A doutrina do conflito social estimulou a formação de “grupos de interesse” que, por meio de lobbies, tentam garantir privilégios e proteção aos seus membros. Ansiosos para promover seus interesses econômicos, estes grupos podem influenciar os partidos políticos e até mesmo a opinião pública geral. Seu principal alvo, a área em que concentram os seus esforços, é o Congresso. Ao prometerem generosas doações para congressistas simpáticos às suas causas ou ao garantirem os votos de toda a sua classe nas próximas eleições, estes grupos de interesse conseguem persuadir legisladores, deputados e senadores a criarem projetos de lei que nada mais são do que agressões à propriedade privada e a defenderem sua aprovação. Muita pressão também é feita sobre burocratas que comandam agências reguladoras, como as do setor de telefonia, do setor aéreo, do setor farmacêutico/sanitário, do setor de transportes terrestres, do setor energético etc. Seus diretores são extremamente vulneráveis às influências das pessoas que eles regulam.
Existem inúmeras categorias de grupos de interesse que tentam moldar e comandar a opinião pública: algumas são nacionalistas, outras são raciais, ocupacionais e profissionais. Algumas utilizam com maestria a mídia; outras tentam ocultar do público todo o seu real poder de influência. Grupos de interesse bem conhecidos — como as associações nacionais de indústrias, de agricultores, de comerciantes, de montadoras, de sindicatos, de produtores calçadistas, têxteis etc. — utilizam ambas as abordagens.
Sempre existiu um objetivo básico que mantém um grupo de interesse coeso. Tal objetivo é a promoção de seus interesses especiais, a manutenção de privilégios adquiridos no passado, a obtenção de novos favores, e a proteção contra outros grupos concorrentes empenhados em privá-los dos favores adquiridos e em conquistar sua fatia de mercado, sua receita e sua riqueza. Os políticos procuram liderar todos estes grupos de interesses por meio do apaziguamento e fazendo lisonjas a seus membros, prometendo a eles benefícios futuros cada vez mais generosos.
A política é a atividade dos homens comuns. Quando eles são bem sucedidos, eles se tornam importantes líderes aos olhos de seus seguidores. Mas a maioria deles meramente faz eco à opinião pública que já foi formada e moldada por eminentes teóricos, como aqueles mencionados acima. Políticos podem, no máximo, narrar os ensinamentos de seus professores de ciência política e de economia, ou relatar as lições e as histórias contadas por famosos escritores e comentaristas. No final, a opinião pública e as políticas públicas são moldadas por escritores e intelectuais. Foram eles que criaram e disseminaram a doutrina dos conflitos sociais e de classe que norteia as decisões de nossos políticos e burocratas. Eles são os responsáveis supremos por esta guerra econômica na qual os triunfos de alguns grupos específicos representam a derrota de outros.

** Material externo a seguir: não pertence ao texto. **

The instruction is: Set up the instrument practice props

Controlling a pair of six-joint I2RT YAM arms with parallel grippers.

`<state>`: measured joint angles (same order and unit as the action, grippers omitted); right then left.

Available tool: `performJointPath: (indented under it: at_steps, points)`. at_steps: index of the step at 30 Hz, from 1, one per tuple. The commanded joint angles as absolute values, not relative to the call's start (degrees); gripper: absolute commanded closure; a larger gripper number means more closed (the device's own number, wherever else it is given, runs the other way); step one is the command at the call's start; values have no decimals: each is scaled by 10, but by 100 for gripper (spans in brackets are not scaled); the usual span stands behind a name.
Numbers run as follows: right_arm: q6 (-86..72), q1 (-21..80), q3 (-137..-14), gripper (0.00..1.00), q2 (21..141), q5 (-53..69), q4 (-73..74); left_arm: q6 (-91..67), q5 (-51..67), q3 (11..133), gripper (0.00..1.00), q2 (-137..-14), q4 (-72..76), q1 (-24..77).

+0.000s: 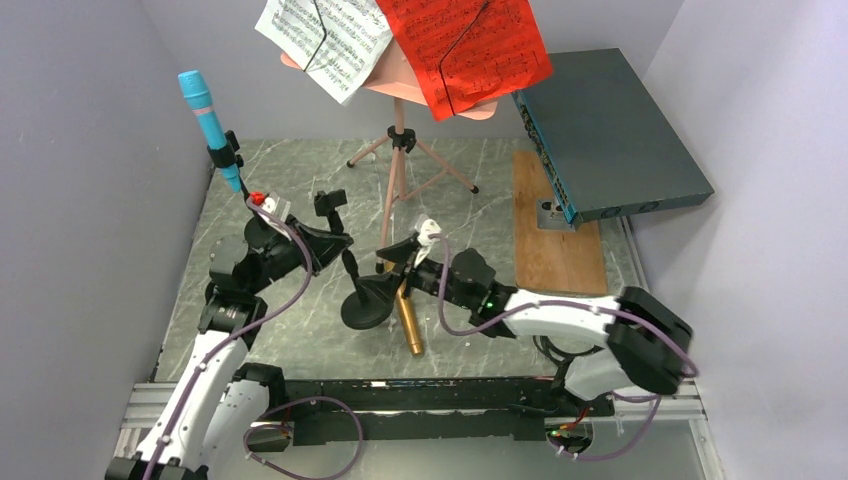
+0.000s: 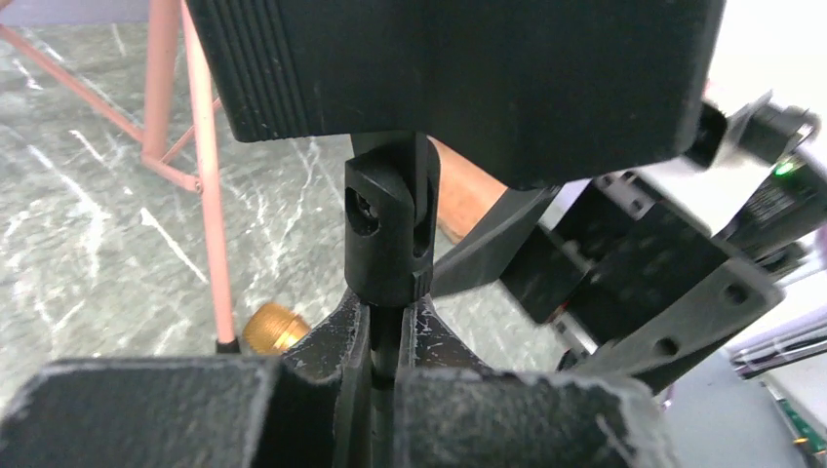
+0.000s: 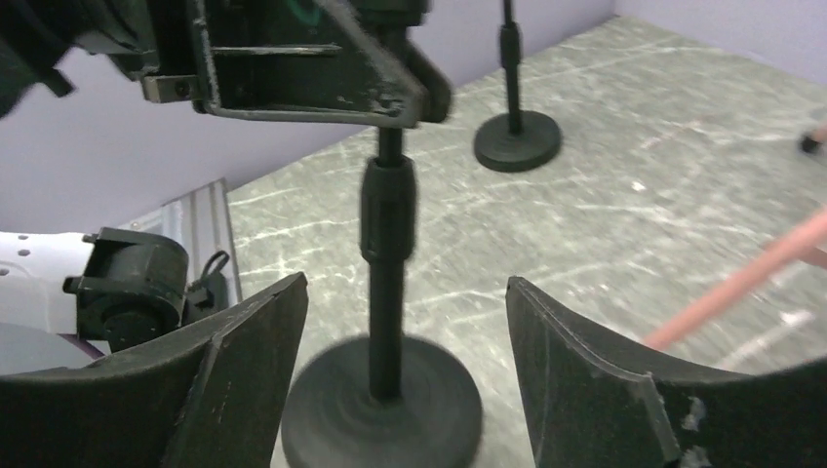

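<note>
Black round-based pole (image 1: 363,305) stands upright near the middle of our grey-veined desk (image 1: 300,345), the gold microphone (image 1: 408,318) lying just beside its base. Our left jaws are pinched tight on its thin upper shaft. Our right jaws gape wide either side of the base, holding nothing.

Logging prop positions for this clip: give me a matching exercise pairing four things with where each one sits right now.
Things:
1. blue microphone
2. gold microphone
3. red sheet-music page
4. dark-teal box

Places:
A. lying flat on the table
B. clipped atop the far-left pole
C. far right, overlapping the wooden board
D. on the pink music desk

Pairs: 1-B, 2-A, 3-D, 4-C
</note>
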<state>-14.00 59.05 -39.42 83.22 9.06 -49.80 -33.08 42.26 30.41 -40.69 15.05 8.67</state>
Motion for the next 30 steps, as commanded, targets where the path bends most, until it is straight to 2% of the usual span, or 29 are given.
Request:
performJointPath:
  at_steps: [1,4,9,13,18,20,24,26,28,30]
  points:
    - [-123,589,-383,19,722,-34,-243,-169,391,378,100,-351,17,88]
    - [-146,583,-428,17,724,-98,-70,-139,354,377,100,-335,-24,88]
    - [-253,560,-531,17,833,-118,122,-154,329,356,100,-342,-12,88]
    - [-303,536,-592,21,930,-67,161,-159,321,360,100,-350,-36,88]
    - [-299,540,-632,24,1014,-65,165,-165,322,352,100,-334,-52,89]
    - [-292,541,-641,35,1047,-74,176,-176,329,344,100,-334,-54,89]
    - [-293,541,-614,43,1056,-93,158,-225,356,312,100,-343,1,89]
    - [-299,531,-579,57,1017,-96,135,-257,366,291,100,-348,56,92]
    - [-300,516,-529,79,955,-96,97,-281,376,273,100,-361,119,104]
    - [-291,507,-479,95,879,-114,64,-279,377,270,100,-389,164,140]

Dado que o conflito econômico se origina na mente dos homens, é na mente dos homens que a paz deve ser restaurada. É obrigação daqueles intelectuais e professores interessados na liberdade analisar com profundidade as consequências econômicas da ação humana e iluminar o público a respeito da inevitável harmonia de interesses que existe em uma economia livre. Infelizmente, são poucos aqueles que estão propensos a explicar o funcionamento desta harmonia e a mostrar o caminho da paz. E eles mal podem ser ouvidos em meio a todo este ruído e algazarra gerados pela doutrina do conflito de classes.